Body and mind – like two lovers walking hand in hand, never whole without each other.
We often hear that tired refrain: “I’m too busy, I don’t have time to work out.” And perhaps it’s true – the grind of survival, the burden of rice and rent – sometimes you barely have time to sleep, let alone look your loved ones in the eye. By the time evening falls, you drag yourself home, utterly drained, your limbs heavy, your mind wrung dry like a cloth without a drop left to give. Out of breath, out of energy, out of spirit. What strength could possibly remain for dumbbells or dancing, when even standing makes you dizzy?
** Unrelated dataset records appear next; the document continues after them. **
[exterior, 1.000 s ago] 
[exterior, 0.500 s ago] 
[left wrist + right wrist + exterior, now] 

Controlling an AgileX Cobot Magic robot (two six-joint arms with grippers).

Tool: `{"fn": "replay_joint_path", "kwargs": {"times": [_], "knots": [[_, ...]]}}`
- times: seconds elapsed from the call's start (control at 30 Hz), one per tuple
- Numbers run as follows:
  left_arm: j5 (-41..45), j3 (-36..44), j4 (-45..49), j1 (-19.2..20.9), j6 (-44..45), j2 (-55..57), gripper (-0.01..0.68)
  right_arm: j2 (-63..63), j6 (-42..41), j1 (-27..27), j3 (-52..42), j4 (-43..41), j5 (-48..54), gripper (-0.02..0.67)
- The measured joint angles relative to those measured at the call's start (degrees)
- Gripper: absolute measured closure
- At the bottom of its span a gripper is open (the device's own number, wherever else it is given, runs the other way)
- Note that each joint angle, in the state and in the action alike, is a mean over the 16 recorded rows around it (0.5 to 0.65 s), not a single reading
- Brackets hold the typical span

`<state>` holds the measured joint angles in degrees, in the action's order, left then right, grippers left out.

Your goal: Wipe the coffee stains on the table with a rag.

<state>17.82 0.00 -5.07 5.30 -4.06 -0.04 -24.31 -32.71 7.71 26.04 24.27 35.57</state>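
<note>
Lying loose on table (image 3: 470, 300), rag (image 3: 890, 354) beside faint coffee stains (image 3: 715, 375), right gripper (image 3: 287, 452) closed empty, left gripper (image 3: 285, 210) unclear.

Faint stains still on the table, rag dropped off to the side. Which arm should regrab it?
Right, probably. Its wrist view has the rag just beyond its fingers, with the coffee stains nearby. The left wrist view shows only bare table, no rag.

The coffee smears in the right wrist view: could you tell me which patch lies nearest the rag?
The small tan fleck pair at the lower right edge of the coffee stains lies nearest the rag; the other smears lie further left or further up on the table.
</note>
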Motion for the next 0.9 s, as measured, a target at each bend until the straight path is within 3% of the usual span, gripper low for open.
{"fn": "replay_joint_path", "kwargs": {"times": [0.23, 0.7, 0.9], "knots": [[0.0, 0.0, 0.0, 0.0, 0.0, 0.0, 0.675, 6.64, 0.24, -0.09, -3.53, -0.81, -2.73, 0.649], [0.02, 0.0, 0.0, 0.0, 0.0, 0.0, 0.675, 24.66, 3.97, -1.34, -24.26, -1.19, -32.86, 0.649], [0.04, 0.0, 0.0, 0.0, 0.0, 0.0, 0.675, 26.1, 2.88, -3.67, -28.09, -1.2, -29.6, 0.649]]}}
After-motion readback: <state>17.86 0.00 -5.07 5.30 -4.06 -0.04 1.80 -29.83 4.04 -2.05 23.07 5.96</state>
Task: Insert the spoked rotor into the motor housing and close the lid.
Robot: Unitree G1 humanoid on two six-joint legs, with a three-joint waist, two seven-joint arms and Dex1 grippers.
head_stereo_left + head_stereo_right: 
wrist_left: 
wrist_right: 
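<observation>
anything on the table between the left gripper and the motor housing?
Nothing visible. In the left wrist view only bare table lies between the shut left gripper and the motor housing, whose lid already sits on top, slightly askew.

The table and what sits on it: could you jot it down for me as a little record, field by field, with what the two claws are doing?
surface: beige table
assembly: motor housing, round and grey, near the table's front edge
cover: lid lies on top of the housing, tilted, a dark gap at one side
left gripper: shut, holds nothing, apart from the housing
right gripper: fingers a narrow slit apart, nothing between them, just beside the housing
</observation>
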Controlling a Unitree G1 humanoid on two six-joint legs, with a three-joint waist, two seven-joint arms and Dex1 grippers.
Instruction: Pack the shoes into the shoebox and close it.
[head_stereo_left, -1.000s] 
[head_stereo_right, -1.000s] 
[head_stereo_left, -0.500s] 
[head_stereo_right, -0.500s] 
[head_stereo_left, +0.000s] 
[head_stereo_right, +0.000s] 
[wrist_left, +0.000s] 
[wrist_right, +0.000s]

But really, it is all about time and discipline. He once served in the military – a month in Sơn Tây. Oddly enough, that was when his body felt strongest: waking at 4 a.m., folding his blanket with precision, springing out of deep sleep at the blare of a trumpet before dawn. Eating in rations, working by the clock. Yet the more he moved, the more alive he felt. His appetite grew, his metabolism surged, and with it came weight, vigor, and a spirit brimming with energy.
Later came those frantic years when he barely ate at all. Meals were nothing but interruptions – chewing while eyes stayed glued to the screen, sometimes forgetting to eat until his body collapsed into weakness, until hunger hollowed him out like a shadow. Three meals blurred into a nuisance, a cycle to rush through, as if swallowing time itself.
A proper gym session takes two hours; two hours a day means fourteen in a week. And sometimes his mind never arrived at the gym even when his body did. He lifted weights while work calls rang in his ears, thoughts boiling like a kettle, phone buzzing with urgent demands. His hands moved, but his spirit was elsewhere. He envied the monks, the ones who could still the mind, who breathed as if each inhale was eternity.
There was that one boss – busier than anyone, yet disciplined like a soldier. He had a rack of weights at home and rose before dawn each day. Another friend of his shed nearly thirty kilos in a year, simply by showing up, without excuse, day after day. That is what separates success: relentless discipline, a stubborn refusal to yield.
There were darker years too. Months stretched into years without training, without care for his own body. He became pale, sluggish, a chicken too tired to crow. Friends hardly recognized him – a hollowed face, frail arms, a man bleached by fluorescent screens and sleepless nights. The mirror finally whispered the truth: he had neglected himself.
And so he returned to the gym. Because health is not for sale. Because muscles, energy, youth, even joy – they all bloom with movement. A a long run, a round of boxing: sweat washes away frustration, and the body hums again. Without it, the flesh protests, the joints ache, the spirit rebels. He learned to listen.
There are rituals he treasures: the hot shower after a workout, the steam room where every pore opens like flowers, the way his body feels rinsed of its burdens, reborn under the shower’s warm cascade. Afterward, water tastes sweeter, steps feel lighter, even the air seems to embrace him.
But above all, it is about fidelity – not bursts of feverish effort, but the quiet constancy of showing up. He feels at home among the familiar faces at the gym. Even without speaking, a shared smile is enough. They have known each other for years – the trainers, the cleaners, the silent companions of sweat. When he disappears too long, they ask after him, as if he were a long-lost brother finally returned.
And always, after training, the world feels sharper, work flows smoother, sleep runs deeper. The guilt of laziness evaporates. He remembers that even Nike – a giant now – was born from a simple love of sport. Strength and intellect, body and mind: they are twins, inseparable.